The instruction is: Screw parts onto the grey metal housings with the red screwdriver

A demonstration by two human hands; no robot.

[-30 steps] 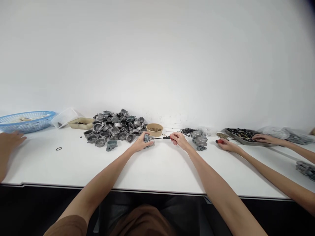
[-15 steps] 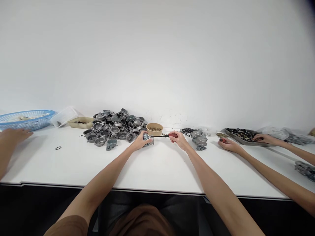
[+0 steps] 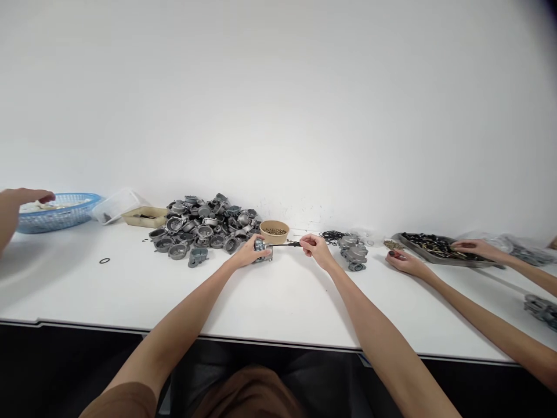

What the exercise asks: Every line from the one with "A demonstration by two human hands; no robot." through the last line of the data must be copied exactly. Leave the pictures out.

Response:
A demonstration by two human hands; no robot.

[-30 steps] 
[-15 steps] 
[+0 steps] 

The exercise is fully answered.